Sometime, this week I either read in The Times or heard someone say on the BBC, that Oxford would soon be starting trials for a malaria vaccine developed by the same team, who developed the AstraZeneca vaccine for Covid-19.

This wasn’t the article in The Times, that I read, as it is dated the 5th of December 2020, but it does have a title of Malaria Vaccine Another Success Story For Jenner Institute Team Behind Covid Jab.

This is the first three paragraphs.

The Oxford team behind the coronavirus jab has taken a big step towards producing a cheap and effective vaccine for malaria.

The Jenner Institute said that it was due to enter the final stage of human trials with its vaccine, which it hopes could combat the almost half a million annual deaths, mainly in children.

“It’s going to be available in very large amounts — it works pretty well. And it’s going to be very low-priced,” Adrian Hill, director of the institute, said.

This looks to me, exactly what the world needs.

I’ve also found this page on the Oxford University web site, which is entitled Designer Malaria Vaccines.

This is the first two paragraphs on the page.

Malaria is one of the deadliest human diseases, killing a child in Africa every two minutes. A vaccine is urgently needed, but this is has proved extremely challenging because the malaria parasite is a master of disguise, able to change its surface coat to escape detection by the human body. However, structural biology is raising hopes for a vaccine against this killer parasite.

In order to replicate and develop, the malaria parasite must get inside human red blood cells – something that depends upon a malaria protein called RH5. Unlike the other variable malaria surface proteins, RH5 does not vary, making it more easily recognised and destroyed.

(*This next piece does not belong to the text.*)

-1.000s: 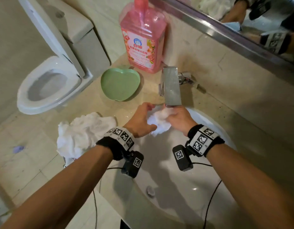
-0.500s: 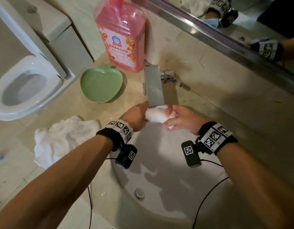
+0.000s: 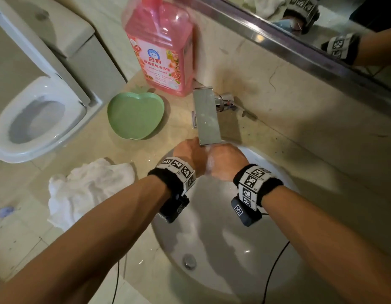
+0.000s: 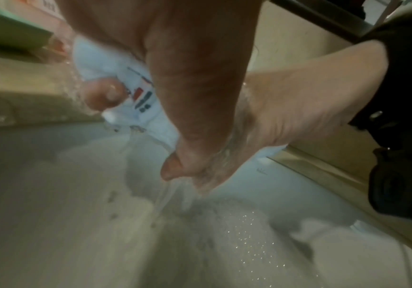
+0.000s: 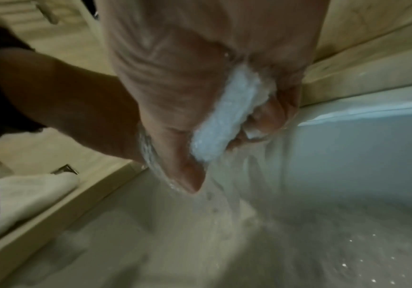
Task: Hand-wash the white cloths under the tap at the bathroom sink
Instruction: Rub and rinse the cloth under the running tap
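Both hands are pressed together under the flat steel tap (image 3: pixel 207 116), over the back of the white sink (image 3: pixel 284 183). My left hand (image 3: pixel 188 153) and right hand (image 3: pixel 226 160) squeeze one small white cloth between them. In the head view the hands hide it. The left wrist view shows this wet white cloth (image 4: pixel 116 68), with a printed label, gripped in curled fingers while water runs off it. From the right wrist, the same cloth (image 5: pixel 227 115) bulges out of my right fist. A second crumpled white cloth (image 3: pixel 87 189) lies on the counter left of the sink.
A green apple-shaped dish (image 3: pixel 135 116) and a large pink detergent bottle (image 3: pixel 161 47) stand on the beige counter behind the sink. A toilet (image 3: pixel 36 119) sits to the left. A mirror edge (image 3: pixel 300 51) runs above the backsplash. The drain (image 3: pixel 189 261) lies near the front.
The hands have closed tightly together around the cloth, so it no longer shows from the head view. Both wrists moved slightly nearer to each other under the tap.
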A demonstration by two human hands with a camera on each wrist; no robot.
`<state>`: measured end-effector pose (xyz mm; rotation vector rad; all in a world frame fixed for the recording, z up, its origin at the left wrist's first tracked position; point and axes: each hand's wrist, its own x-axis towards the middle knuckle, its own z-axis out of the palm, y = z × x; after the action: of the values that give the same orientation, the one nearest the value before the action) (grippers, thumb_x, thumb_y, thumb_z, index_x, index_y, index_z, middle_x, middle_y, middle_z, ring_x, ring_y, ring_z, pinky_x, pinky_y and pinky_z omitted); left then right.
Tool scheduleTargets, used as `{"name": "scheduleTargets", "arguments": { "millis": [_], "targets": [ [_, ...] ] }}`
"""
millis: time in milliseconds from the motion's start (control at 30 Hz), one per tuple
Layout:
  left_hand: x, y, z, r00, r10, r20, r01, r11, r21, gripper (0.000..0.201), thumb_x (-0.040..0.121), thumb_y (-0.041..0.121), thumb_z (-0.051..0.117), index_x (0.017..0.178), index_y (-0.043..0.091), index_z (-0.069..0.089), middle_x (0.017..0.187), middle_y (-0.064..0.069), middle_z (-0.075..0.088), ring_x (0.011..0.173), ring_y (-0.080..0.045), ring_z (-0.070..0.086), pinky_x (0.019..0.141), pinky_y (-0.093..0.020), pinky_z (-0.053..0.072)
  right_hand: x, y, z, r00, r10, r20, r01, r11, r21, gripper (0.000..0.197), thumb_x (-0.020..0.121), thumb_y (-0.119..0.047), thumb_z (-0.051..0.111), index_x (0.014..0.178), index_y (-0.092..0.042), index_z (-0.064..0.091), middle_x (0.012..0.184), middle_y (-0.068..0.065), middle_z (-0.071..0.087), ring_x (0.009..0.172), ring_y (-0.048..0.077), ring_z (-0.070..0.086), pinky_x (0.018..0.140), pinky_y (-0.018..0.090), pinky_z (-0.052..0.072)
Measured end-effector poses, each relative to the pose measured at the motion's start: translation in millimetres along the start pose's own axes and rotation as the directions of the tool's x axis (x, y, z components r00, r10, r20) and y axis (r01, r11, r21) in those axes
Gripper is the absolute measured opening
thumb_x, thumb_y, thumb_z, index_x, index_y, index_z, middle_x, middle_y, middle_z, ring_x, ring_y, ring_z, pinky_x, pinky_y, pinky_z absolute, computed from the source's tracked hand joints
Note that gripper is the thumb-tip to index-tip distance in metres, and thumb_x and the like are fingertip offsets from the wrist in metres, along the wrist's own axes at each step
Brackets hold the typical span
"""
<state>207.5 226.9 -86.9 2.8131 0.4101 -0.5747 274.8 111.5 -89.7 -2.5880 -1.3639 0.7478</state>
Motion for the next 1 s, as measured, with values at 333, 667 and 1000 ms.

There is also this YouTube video.

From the video it looks like Oxford have used the Diamond Light Source to help develop the vaccine, just as the facility has been used to investigate Covid-19, as I wrote about in The Diamond Light Source And COVID-19.

I have added a new page called The Diamond Light Source And Malaria, which points to information on the Diamond Light web site.

There is also this Saturday Interview in The Times with Professor Adrian Hill, who is the Director of the Jenner Institute, at the University of Oxford.

This is the first two paragraphs.

Adrian Hill knew that this would be a big year. As head of Oxford’s Jenner Institute, this was the year, if all went well, he would announce a final large-scale trial into a vaccine to prevent a disease that was ravaging swathes of the planet. And this week, he did just that. Just not for the disease you’re thinking of.

A century after scientific research on the topic began, 30 years after he started working on it and eight years after this version was tried he has, he believes, an effective malaria vaccine. Now he is ready to try it at scale.

The interview is a must-read.

This paragraph from the article compares Covid-19 and malaria.

In the past 20 years, conventional public health investment has averted an estimated 1.5 billion malaria cases. Still, in an ordinary year it is one of the world’s biggest killers of children. “Malaria is a public health emergency. A lot more people will die in Africa this year from malaria than will die from Covid,” he says. “I don’t mean twice as many — probably ten times.”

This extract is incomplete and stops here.